Saturday, August 07, 2004

How Nice for Me!

It was a busy Sunday afternoon, and the Cafe was packed. Customers with drinks and food were circling looking for a place to land. No dice. The Study Buddies had spread like a fungus to every table in the place.

It is time.

I make The Announcement. As is my habit, I walk slowly around the Cafe afterwards, eyeballing each offending table. I know that the Study Buddies will not immediately vacate the Cafe. It is a game we play. They will wait until I walk away before gathering their notebooks and backpacks and going next door to the neighboring restaurant where they will set up a satellite colony until it is safe to return to the Big Bookstore.

As I turn to leave the Cafe and return to making my rounds of the store, I am stopped by a woman. She is middle-aged, and has that sharp, pursed-mouth look of the perennially dissatisfied. For reasons that may become clear, let's just call her Cunty Cunterson.

Cunty: Excuse me.
Disgruntled Bookseller: Yes, ma'am?
Cunty: The announcement you just made -- where does that come from?
DB: Oh, we've been making similar announcements for years.
Cunty (sharply): That's not what I asked. Where does it come from?
DB: A manager requested that I make the announcement.
Cunty: I want you to know that your announcement is illegal. You can't tell people to leave here after an hour.
DB: Actually, ma'am, we can.
Cunty (voice rising in vehemence): That's against the law. This is a public place. You can't just tell people to leave if they've been here too long. Someone could sue you for that because it's illegal.
DB: Well, ma'am. I'm a lawyer, and I have to tell you that you're wrong about that. This is not a public place. It's a private establishment owned by Big Bookstore Corporation.
Cunty : It's a public place!
DB: No, ma'am. It's not a library. These are private premises, and it is well established that a proprietor can refuse service for any reason. Of course, Big Bookstore Corporation does operate in interstate commerce, and therefore the constitutional restriction against discrimination on the basis of race, color, creed, ethnicity, religion or national origin does apply, but so long as we apply the rule without discrimination we can certainly enforce our one hour seating limit.
Cunty (almost shouting now): You're wrong! I've been here with friends who are lawyers and they agree with me that you're wrong. You're going to get sued and you're going to lose.
DB: I don't think so, but reasonable legal minds could disagree.
Cunty: No! The law is the law!*
DB: Well, not really. That's why we have courts and judges. Let me give you an analogy, ma'am. Let's say you own a restaurant. A customer comes into your restaurant, buys one cup of coffee, pulls out a book and sits there for the next 12 hours until you close. There are other people waiting for tables, but you have to turn them away because you don't have any left. Do you think that's OK?
Cunty: That's a completely different situation! This is not a restaurant, it's a bookstore.
DB: No. It' s a restaurant within a bookstore, but it is a restaurant nonetheless.
Cunty (skeptically): You say you're a lawyer? What kind of law do you practice?
DB: It's really none of your business, ma'am, but I specialize in management of federal property.
Cunty: Well, I don't think you know anything about the law. You're a lawyer and you also work here?
DB: Yes, ma'am. I have a day job as a lawyer, and I've worked here as a part-time bookseller for seven years.
Cunty (sarcastically): How nice for you.

Now, you might be asking why I even engaged in such an inane conversation. I've been asking myself the same thing. I should have just handed her off to my manager, who would have told her, in so many words and very nicely, to fuck off somewhere else if she didn't like it. But I couldn't stand that someone was actually trying to tell me the law. God knows, I'm no Oliver Wendell Holmes. I'm not even Johnny Cochrane. I hate being a lawyer. I work at Big Bookstore so I can escape from being a lawyer. But non-discrimination in public accomodations is one of the few, tiny, little areas of legal expertise I have actually mastered, so I just could not back down.

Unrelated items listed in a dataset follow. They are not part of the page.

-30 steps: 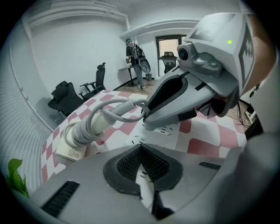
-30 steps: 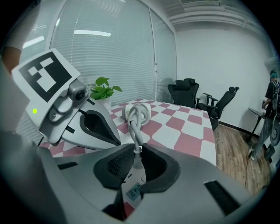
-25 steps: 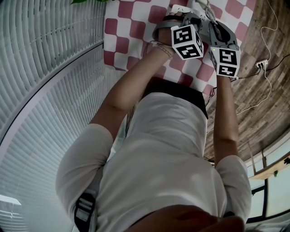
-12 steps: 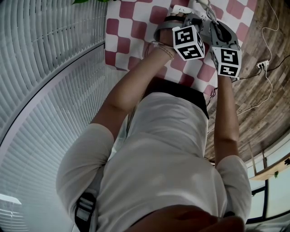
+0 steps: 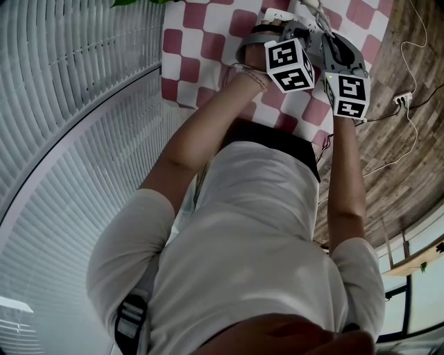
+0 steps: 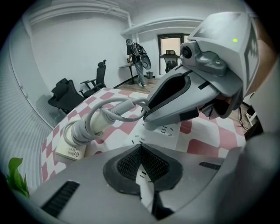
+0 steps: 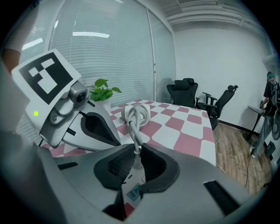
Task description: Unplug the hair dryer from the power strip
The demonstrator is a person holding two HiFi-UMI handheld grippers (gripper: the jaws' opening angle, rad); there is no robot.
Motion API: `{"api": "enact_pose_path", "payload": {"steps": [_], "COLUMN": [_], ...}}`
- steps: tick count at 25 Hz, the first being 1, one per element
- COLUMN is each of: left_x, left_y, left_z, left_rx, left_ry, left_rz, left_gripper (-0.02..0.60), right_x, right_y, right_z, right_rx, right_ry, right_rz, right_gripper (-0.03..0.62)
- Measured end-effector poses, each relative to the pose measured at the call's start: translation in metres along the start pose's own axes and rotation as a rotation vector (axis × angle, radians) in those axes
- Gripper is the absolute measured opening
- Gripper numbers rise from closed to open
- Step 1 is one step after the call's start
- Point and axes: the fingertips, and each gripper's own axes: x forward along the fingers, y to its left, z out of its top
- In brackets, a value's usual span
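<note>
Near table edge, right tool on plug, left tool close beside

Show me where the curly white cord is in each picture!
Head view: only a bit of the white cord seems to peek out at the top edge, right of the middle.
Left gripper view: coiled at the left middle.
Right gripper view: coiled at the centre, running down toward the camera.
Shared landmark: the red-and-white checked tablecloth.

Bright, even indoor light with soft shadows and strong fisheye bending (dark corners).
</note>
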Motion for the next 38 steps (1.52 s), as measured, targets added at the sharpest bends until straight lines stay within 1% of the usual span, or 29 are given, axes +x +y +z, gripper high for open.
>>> {"api": "enact_pose_path", "payload": {"steps": [8,14,21,28,30,33,35,38], "left_x": [-0.001,-0.001,0.001,0.001,0.002,0.002,0.001,0.001], "left_y": [0.000,0.000,0.000,0.001,0.001,0.002,0.003,-0.003], "left_z": [0.000,0.000,0.001,0.001,0.001,0.000,-0.002,0.002], "left_rx": [-0.006,0.010,0.012,0.014,0.013,0.016,-0.002,-0.008], "left_ry": [0.004,0.005,0.009,0.028,0.033,0.034,0.027,0.023], "left_rz": [-0.004,0.006,-0.006,0.002,0.002,-0.001,-0.012,-0.023], "left_gripper": [0.029,0.029,0.029,0.029,0.029,0.029,0.029,0.029], "right_x": [-0.002,0.000,0.003,0.001,-0.006,-0.012,-0.009,-0.015], "right_y": [0.001,-0.003,-0.006,-0.004,-0.004,-0.008,-0.014,-0.020], "right_z": [0.002,0.002,0.004,0.005,0.019,0.079,0.108,0.119], "right_rx": [0.004,0.017,0.020,0.011,-0.004,-0.071,-0.079,-0.100], "right_ry": [0.002,-0.005,-0.014,-0.020,-0.068,-0.155,-0.189,-0.192], "right_rz": [0.005,-0.001,-0.004,0.000,-0.007,-0.023,-0.024,-0.025], "right_gripper": [0.067,0.067,0.066,0.066,0.066,0.066,0.066,0.066]}}
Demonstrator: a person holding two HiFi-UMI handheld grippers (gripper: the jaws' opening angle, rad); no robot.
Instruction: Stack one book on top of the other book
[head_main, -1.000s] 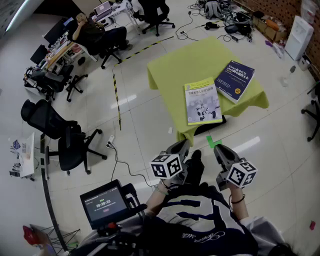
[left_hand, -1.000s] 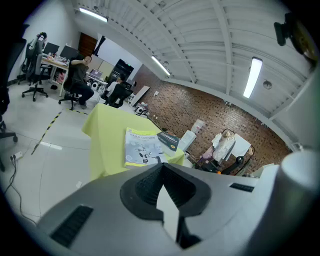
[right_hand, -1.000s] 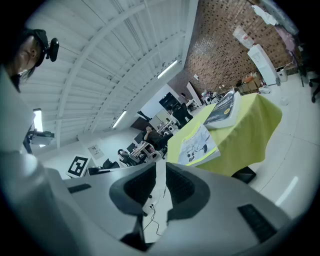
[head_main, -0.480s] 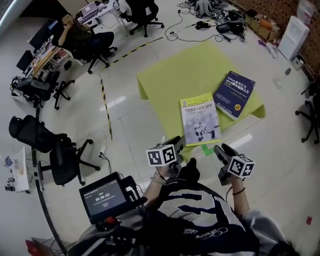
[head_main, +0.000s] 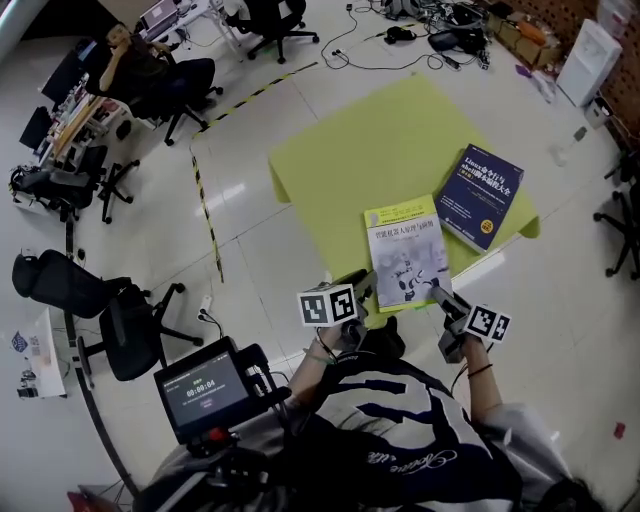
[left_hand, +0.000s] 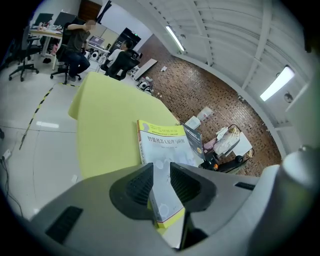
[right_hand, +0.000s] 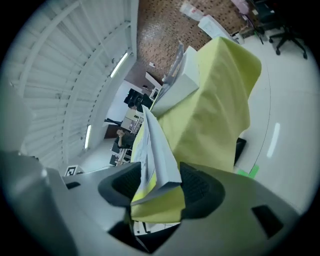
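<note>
Between opening right tongs (right_hand: 162, 186), yellow book (right_hand: 156, 150) corner

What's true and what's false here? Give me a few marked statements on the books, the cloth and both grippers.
1. The blue book lies on top of the yellow book. False: they lie flat, side by side, not stacked.
2. A near corner of the yellow book stands between the jaws of the right gripper. True; those jaws are opening.
3. A yellow-green cloth covers the table under both books. True.
4. The left gripper has its jaws shut tight. False: they stand apart, with the yellow book's near edge showing in the gap.
</note>
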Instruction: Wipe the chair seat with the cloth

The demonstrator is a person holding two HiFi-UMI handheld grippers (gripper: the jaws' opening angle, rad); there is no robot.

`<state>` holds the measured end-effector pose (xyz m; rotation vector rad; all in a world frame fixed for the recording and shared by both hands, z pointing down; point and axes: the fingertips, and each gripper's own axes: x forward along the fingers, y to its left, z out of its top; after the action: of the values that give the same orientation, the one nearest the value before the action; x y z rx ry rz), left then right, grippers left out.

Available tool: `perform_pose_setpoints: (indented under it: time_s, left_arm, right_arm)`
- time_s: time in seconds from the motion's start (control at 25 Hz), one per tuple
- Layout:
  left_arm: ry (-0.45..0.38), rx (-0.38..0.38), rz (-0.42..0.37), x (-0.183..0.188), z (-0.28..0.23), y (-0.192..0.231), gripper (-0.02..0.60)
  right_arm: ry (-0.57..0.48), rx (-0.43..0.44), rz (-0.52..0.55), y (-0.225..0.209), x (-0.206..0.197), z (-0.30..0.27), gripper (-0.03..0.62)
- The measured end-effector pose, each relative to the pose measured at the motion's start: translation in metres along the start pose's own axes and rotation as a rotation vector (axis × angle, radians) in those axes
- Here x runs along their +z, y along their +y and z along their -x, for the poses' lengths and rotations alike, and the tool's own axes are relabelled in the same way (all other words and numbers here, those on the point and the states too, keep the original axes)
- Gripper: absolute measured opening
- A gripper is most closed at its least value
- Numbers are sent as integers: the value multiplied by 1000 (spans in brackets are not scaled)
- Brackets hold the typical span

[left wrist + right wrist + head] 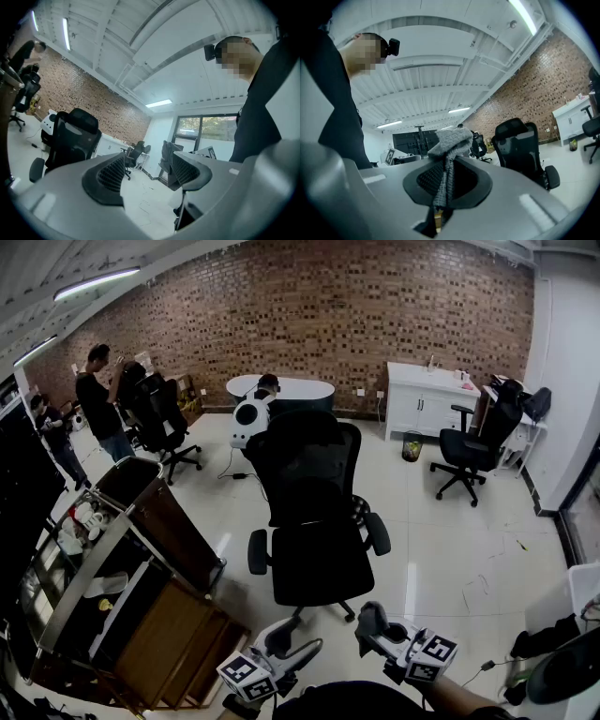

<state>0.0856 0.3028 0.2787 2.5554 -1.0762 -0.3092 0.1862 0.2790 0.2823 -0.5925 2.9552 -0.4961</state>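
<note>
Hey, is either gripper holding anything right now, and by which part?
The right gripper pinches a grey knitted cloth by a narrow gathered fold, its bunched end poking past the jaws. The left gripper is open and empty.

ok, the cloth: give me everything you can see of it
The cloth is grey with a coarse, knitted-looking texture, apparently soft fabric. It is clamped between the shut jaws of the right gripper. A bunched, folded wad sticks out past the jaw tips, and a narrow pinched strip runs back between the pads. It is held in the air and touches only the gripper. The chair seat lies ahead, clear of it. Its full size and shape cannot be told.
</note>
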Motion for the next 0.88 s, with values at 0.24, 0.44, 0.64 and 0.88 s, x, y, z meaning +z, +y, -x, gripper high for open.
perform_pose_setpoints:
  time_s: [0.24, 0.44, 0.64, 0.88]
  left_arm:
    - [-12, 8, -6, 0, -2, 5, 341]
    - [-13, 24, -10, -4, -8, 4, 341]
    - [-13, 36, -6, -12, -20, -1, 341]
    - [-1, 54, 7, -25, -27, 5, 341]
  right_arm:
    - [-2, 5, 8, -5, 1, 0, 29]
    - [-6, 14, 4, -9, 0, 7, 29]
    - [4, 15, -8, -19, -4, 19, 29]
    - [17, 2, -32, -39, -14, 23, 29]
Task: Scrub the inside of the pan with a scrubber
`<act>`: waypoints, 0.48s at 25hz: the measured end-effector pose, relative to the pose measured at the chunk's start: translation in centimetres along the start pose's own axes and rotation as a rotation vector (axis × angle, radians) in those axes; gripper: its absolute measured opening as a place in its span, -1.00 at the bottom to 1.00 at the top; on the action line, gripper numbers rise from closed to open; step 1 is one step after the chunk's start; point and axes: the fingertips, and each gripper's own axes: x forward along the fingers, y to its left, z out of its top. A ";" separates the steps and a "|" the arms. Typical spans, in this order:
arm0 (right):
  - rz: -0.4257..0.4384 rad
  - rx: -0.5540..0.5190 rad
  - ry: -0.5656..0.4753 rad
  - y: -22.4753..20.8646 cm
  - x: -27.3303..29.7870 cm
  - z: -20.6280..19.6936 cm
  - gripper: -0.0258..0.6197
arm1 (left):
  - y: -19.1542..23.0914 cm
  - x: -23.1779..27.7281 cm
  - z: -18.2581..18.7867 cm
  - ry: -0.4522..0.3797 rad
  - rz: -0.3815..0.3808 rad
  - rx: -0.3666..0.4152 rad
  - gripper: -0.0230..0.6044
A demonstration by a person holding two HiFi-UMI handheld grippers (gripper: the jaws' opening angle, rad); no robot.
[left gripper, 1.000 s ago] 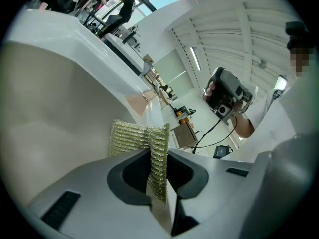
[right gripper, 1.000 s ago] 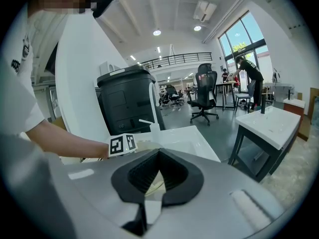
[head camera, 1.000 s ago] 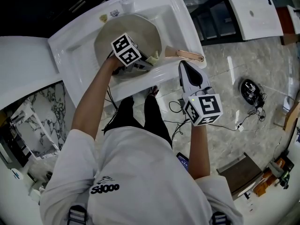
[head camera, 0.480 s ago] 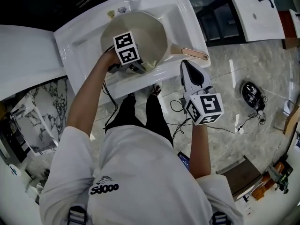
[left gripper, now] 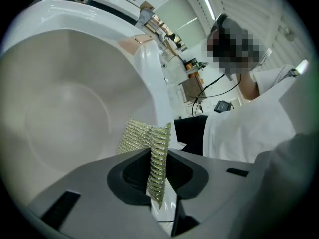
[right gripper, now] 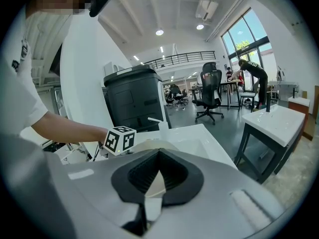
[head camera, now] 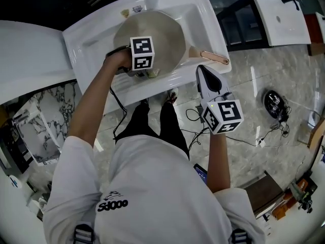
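The scrubber (left gripper: 144, 138) is clamped in the left claw (left gripper: 158, 183), low inside the pan (head camera: 167, 34), which sits in the sink (head camera: 96, 29). The right claw (head camera: 204, 73) is held closed on nothing at the pan's 4 o'clock, outside the sink.

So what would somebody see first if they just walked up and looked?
The big beige pan sits in the white sink, right in front of the person. The left tool pinches a ridged yellow-green scrubber over the pan's inside. The right tool is shut and empty, off beside the pan's copper handle.
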 end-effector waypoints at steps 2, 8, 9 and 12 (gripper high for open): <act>0.000 -0.006 -0.001 0.0 0.0 0.2 -0.89 | 0.4 -0.2 -1.0 0.104 0.054 0.017 -0.71; 0.002 -0.002 0.007 -0.1 0.0 -0.3 -0.89 | 2.7 -1.8 -4.7 0.300 0.176 0.014 -0.71; 0.003 0.001 0.011 -0.2 0.0 -0.5 -0.89 | 3.1 -2.1 -5.3 0.325 0.196 0.006 -0.71; 0.003 0.004 0.020 -0.4 0.0 -0.9 -0.89 | 4.6 -3.0 -6.9 0.434 0.264 -0.005 -0.71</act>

I went back to the Cafe 10 minutes later, and a satisfyingly large swathe of tables had been liberated. Task accomplished.

*Does she not watch Court TV? If the "law was the law", we wouldn't need lawyers for Christ's sake.

1 Comments:

Anonymous Anonymous said...

Brilliantly done. Ms Cunterson is clearly a cow with pap for a brain. IANAL and even I understand full-well that Big Bookstore Corporation does not provide its café as a public space. Sheesh.